Get a lg pack of single edge razors. Gently tap them through the seam. If you can get a narrow gauge guitar/piano wire, fashion garrot and saw through the seam and pull out the blades and you run down.

If they built it so that the seam is VERY tight, it's a very delicate job. We got as far as the EB on this 300gal but could not salvage the Starfire glass front and sides...had to smash it apart.
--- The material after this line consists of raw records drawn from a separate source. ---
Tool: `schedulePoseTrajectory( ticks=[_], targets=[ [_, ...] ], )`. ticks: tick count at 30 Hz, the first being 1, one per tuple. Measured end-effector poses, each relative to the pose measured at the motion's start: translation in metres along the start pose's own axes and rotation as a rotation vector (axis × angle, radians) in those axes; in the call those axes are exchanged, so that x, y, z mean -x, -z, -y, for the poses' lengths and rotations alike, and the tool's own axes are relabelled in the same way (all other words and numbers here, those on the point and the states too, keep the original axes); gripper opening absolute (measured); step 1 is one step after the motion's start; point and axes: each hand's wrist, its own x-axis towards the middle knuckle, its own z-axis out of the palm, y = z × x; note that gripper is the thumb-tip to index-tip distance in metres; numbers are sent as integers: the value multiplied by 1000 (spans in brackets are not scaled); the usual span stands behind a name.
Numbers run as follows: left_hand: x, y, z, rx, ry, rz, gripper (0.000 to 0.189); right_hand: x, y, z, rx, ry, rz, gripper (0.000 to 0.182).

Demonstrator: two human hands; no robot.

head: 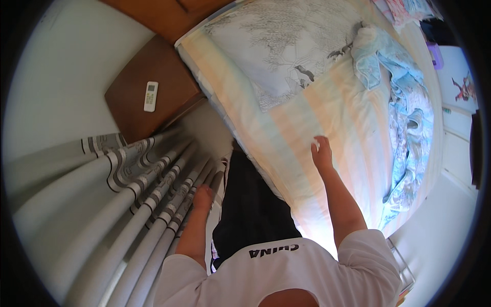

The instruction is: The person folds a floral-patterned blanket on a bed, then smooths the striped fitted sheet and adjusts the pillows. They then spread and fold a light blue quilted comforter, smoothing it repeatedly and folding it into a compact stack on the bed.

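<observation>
My left hand point(203, 197) is beside the folds of a grey and white patterned curtain point(145, 207). Its fingers are blurred, and I cannot tell whether they touch the cloth. Over the striped bedsheet point(295, 134) is my right hand point(322, 152), with nothing in it and its thumb and fingers slightly apart. A pillow point(268, 53) printed with dark branches and birds lies towards the head of the bed. Along the bed's far side, a crumpled light-blue patterned cloth point(408, 126) is spread out.
A brown bedside cabinet point(130, 88) stands at the left, bearing a white remote control point(151, 96). Behind the bed rises a wooden headboard point(153, 15). More folded fabric point(406, 11) lies at the upper right, near a purple object point(435, 55). White furniture point(458, 76) stands beyond the bed.
</observation>
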Motion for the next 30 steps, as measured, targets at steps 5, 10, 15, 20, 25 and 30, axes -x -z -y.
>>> schedulePoseTrajectory(
  ticks=[5,10,15,20,25,30],
  targets=[
    [-36,72,-58,209,-253,-126,15,-64,-28,-27,145,-292,-706,41],
    [-100,115,-43,183,-263,62,19,50,-157,107,-81,96,686,40],
    [-198,215,-121,131,-492,-203,28,67,-122,151,-277,-154,697,22],
    [-297,322,-197,100,-529,-363,38,-87,-70,218,-305,-84,-57,15],
    [-388,351,-218,39,-638,-678,50,-166,-90,290,-436,-39,4,15],
    [-412,354,-238,17,-462,-719,42,-191,-118,334,-436,11,128,15]
  ],
)
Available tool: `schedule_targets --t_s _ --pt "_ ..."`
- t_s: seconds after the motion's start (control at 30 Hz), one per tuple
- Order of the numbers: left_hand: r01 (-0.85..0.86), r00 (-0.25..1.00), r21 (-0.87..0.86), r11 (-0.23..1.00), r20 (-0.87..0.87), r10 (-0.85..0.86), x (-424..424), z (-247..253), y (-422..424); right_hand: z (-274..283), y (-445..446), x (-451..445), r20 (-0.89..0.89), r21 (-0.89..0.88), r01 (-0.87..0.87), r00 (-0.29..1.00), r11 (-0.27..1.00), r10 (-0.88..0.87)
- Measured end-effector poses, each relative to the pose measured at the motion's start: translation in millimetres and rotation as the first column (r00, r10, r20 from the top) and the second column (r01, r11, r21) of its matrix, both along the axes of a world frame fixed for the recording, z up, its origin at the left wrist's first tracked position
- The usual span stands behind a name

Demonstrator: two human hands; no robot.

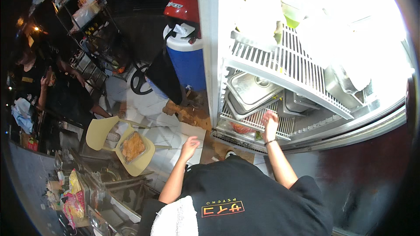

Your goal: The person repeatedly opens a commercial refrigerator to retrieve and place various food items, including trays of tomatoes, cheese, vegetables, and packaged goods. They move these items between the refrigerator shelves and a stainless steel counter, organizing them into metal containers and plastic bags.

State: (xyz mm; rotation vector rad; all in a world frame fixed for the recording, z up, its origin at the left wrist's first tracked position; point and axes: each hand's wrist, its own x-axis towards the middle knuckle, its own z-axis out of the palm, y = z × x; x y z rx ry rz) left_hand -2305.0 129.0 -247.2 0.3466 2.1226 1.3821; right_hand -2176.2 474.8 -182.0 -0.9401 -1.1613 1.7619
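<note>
My right hand (270, 124), with a dark band at the wrist, reaches into a lit upright fridge in front of the lower wire shelf (284, 127). Nothing shows in its loosely bent fingers; whether it touches the shelf is unclear. Close beyond it are a lidded steel food pan (254, 88) and further steel pans (297, 101). Outside the fridge, over the floor, my left hand (189, 148) is half curled and empty. A white slatted shelf (292, 72) crosses above the pans, its contents mostly lost in glare. Something red in plastic (242, 127) lies under the lower shelf.
Left of the fridge stands a blue drinks cooler (187, 65) with a red helmet (183, 6) on top. A yellow chair (139, 165) holds a tray of orange-brown food (132, 147). Another person (65, 78) is at far left. A white towel (177, 218) hangs over my shoulder.
</note>
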Motion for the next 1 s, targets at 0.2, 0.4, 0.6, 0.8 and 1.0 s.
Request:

HTH/GL, be careful and take your time


----------



## Dis (Apr 16, 2010)

Sounds like a nightmare, real shame to smash a tank. Goodluck with the 180


----------



## bob123 (Dec 31, 2009)

I find single sided razor blades work the best. I buy mine from Para paint store but I think any good paint store would carry them.


----------



## Toronto_Discus (Apr 10, 2006)

The seam is very tight and I can't even put anything into it.


----------



## iGeeve (Aug 29, 2012)

Keep going back and forth with the blade. Eventually you will loosen it enough to begin to bend it away. Make sire you work all 3 seconds of a panel at a time.


----------



## wtac (Mar 17, 2006)

You can use spreader clamps to give some spreading force as you tap in the blades. Put in a 2x4 block b/w the clamp and the glass to spread out the point force from the clamp contact area on the glass. Go slowly and if the seams are that tight, you have to put the blades in at both sides and work the seams down at the same time.

It's nerve racking the first time you do it but go slow and methodically.


----------